When presented with such findings, chemical conglomerates often sound like they’re parroting Margaret Thatcher: There is no alternative to the chemically reliant industrial agriculture model, they say. But there is another way. It’s called agroecology, and, according to the folks at Pesticide Action Network, there are reams of evidence showing that it’s the key to feeding the future.

Agroecology is the principle and practice of working with nature in a farming system that promotes fertility while also managing weeds and other pests like insects, crop disease, rodents, fungus, and more. Unfortunately, the term is still largely unspoken here in the US. A search of The New York Times archives turned up “agroecology” only 14 times since 1980 – basically relegated to the vows and obituary sections or opinion columns. Only one news article in the past 25 years referred to agroecology in a substantive way.

Yet agroecology is taking off worldwide and is one of the best hopes for phasing out the most highly hazardous agricultural pesticides. For example, in the Indian state of Andhra Pradesh, communities that had witnessed the toll of toxic pesticides – including acute poisonings and long-term health effects, from cancers to neurological and hormonal problems – turned to agroecology as a solution. In 2004, community groups in the state started a pilot study, teaching 300,000 farmers what was dubbed “non-pesticide management.” Farmers were taught innovative alternatives to toxic pesticides to deal with their worst pest problems, like how to tackle the pod borer, a pest that attacks crops like lentils, okra, sorghum, and peas, with nature – not chemicals. To combat these pests in the past, farmers had deployed insecticides like acephate, endosulfan, and triazophos – all acutely toxic. Under the new program, farmers learned how to use natural controls like manually removing infected leaves, spraying with an extract of neem seed, or introducing Helicoverpa armigera nuclear polyhedrosis – a naturally occurring virus that attacks the pod borer. The result? The pod borer stayed away. Yields stayed steady. And farmers, who were able to spend less on chemicals, earned higher incomes. Today, the program has expanded to an estimated one million farmers across one million hectares in the state.

The success of agroecological practices is not unique to Andhra Pradesh. In one study cited in the PAN report, researchers evaluated agroecological approaches across Africa and found that the average yield for farmers adopting these practices rose 116 percent – and in every case farmer income rose, too.
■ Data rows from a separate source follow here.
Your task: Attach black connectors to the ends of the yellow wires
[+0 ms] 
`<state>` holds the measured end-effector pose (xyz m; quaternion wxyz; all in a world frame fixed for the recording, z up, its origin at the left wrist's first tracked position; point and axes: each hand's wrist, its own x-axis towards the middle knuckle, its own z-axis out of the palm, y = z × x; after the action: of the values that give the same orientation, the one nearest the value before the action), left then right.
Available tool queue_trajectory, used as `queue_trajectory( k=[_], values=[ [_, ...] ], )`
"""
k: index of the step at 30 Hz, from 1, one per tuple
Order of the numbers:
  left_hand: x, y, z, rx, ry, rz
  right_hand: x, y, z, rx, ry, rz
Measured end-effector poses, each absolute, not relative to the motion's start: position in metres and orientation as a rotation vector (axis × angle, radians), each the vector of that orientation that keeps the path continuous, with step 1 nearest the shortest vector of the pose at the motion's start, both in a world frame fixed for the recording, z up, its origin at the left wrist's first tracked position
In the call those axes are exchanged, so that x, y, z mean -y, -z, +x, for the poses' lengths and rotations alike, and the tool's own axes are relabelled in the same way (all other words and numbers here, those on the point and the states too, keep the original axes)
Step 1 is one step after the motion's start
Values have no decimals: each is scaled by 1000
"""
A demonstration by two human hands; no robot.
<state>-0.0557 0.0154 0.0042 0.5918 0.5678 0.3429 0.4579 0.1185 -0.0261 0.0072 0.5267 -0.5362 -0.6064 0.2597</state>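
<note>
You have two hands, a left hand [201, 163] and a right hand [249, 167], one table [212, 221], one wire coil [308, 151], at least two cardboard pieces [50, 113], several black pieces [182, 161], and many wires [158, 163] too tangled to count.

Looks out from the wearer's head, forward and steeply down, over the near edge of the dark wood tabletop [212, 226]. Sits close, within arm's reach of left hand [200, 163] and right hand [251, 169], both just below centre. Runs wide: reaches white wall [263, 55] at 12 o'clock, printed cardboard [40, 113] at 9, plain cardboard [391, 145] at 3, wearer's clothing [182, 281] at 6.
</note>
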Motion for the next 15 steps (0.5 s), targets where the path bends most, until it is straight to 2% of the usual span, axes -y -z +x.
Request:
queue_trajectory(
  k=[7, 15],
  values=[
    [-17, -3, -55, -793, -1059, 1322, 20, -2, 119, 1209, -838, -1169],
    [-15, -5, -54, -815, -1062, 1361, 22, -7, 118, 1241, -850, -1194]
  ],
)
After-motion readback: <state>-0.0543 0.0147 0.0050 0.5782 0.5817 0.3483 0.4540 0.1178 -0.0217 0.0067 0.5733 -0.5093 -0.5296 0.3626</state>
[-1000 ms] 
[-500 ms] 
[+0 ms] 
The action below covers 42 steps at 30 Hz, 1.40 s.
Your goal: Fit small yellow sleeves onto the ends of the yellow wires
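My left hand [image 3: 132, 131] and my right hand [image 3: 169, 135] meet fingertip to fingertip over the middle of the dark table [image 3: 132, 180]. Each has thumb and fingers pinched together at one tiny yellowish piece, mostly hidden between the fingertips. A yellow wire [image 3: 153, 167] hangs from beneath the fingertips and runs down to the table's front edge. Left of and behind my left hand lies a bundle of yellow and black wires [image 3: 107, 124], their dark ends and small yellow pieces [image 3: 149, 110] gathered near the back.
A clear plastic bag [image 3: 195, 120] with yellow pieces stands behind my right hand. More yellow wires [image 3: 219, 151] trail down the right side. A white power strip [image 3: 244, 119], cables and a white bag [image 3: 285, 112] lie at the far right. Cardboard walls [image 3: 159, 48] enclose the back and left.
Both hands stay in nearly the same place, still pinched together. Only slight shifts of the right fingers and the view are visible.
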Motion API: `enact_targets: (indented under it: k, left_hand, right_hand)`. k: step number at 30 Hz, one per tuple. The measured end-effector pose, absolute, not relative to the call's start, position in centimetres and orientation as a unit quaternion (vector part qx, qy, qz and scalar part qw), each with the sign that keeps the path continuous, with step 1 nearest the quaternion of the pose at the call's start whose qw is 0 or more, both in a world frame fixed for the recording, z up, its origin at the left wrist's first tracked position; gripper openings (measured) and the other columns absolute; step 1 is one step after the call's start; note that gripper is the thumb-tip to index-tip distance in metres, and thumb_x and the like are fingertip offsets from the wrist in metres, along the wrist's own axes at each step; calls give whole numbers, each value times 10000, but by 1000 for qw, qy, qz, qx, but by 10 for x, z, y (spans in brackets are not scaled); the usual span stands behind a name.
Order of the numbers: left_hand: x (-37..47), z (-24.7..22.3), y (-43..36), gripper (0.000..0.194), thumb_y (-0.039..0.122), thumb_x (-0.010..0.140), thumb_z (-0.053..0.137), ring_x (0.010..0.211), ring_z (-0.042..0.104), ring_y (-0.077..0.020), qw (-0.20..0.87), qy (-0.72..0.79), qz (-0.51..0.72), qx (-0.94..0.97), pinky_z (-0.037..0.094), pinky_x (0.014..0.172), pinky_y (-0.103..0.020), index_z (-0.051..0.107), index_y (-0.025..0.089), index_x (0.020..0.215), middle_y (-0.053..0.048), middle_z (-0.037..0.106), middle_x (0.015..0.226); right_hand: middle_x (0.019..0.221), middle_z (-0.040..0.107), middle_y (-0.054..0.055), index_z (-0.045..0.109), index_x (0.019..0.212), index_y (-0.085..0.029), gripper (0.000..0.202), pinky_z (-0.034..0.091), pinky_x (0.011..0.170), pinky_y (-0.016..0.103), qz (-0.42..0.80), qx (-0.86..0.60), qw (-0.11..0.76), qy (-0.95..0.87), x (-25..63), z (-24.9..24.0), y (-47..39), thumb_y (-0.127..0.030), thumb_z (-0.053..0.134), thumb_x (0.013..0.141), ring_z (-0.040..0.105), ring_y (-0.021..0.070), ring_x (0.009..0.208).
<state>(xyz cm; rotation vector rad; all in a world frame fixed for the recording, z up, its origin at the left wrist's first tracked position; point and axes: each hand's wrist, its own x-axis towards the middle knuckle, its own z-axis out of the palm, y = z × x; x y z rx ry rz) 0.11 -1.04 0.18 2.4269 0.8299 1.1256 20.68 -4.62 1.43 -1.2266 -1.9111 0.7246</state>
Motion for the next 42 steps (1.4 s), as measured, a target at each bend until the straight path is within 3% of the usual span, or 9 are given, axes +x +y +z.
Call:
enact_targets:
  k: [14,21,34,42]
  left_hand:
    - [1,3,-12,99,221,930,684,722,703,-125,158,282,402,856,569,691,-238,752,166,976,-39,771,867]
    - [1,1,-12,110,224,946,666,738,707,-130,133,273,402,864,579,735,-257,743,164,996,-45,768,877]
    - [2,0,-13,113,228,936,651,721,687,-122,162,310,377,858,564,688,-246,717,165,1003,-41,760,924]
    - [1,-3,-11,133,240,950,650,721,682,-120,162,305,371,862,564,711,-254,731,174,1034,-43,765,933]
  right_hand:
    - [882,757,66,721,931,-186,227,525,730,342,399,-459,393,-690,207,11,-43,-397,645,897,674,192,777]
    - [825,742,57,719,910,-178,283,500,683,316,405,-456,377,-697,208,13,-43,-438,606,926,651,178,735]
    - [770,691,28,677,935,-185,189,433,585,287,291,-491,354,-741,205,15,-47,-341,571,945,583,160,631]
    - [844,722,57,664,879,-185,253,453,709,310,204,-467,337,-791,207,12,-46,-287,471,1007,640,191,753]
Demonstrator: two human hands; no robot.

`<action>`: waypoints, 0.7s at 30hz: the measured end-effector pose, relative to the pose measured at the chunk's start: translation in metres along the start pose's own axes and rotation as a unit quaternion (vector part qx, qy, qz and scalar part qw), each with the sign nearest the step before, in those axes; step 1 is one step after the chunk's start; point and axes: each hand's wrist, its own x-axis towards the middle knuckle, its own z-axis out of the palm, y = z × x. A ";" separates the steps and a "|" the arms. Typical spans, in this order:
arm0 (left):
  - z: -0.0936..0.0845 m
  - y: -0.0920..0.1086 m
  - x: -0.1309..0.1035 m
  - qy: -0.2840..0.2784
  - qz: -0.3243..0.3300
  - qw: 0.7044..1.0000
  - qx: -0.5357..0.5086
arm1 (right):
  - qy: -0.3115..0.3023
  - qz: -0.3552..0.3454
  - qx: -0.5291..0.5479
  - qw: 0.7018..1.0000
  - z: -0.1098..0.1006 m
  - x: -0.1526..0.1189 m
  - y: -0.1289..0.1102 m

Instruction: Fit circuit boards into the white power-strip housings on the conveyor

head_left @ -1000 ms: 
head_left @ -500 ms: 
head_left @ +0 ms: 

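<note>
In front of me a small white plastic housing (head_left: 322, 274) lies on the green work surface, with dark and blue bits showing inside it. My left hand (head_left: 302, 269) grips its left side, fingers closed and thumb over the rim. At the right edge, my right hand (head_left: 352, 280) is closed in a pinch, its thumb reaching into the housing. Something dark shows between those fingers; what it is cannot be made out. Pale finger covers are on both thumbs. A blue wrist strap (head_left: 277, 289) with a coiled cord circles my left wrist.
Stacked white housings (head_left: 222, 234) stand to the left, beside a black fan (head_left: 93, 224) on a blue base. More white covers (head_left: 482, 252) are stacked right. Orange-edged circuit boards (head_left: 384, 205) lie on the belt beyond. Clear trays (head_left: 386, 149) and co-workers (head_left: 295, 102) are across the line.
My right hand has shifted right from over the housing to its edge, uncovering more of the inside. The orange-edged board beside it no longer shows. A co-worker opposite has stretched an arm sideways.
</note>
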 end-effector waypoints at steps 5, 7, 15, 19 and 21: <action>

While reports like this build a powerful case for getting hazardous chemicals out of the marketplace, the chemical industry is lobbying heavily against any regulation that would restrict their sales. Just six companies (BASF, Syngenta, Monsanto, Dupont, Bayer CropScience, Dow AgroSciences) control 76 percent of the global pesticide market and wield enormous power to fight against regulation of their chemical arsenal. They do so, in part, by spending millions on fancy PR firms and marketing dressed up as philanthropy to shape the conversation – and the policy landscape – for their most profitable and toxic products.

Pesticide Action Network’s new report is further proof that farmers worldwide are getting off the chemical treadmill. It’s encouraging news – evidence there is a better way to grow food – and powerful stuff, helping more of us decode stuff – like a silly quiz about honeybees, or a community donation – as spin, not substance.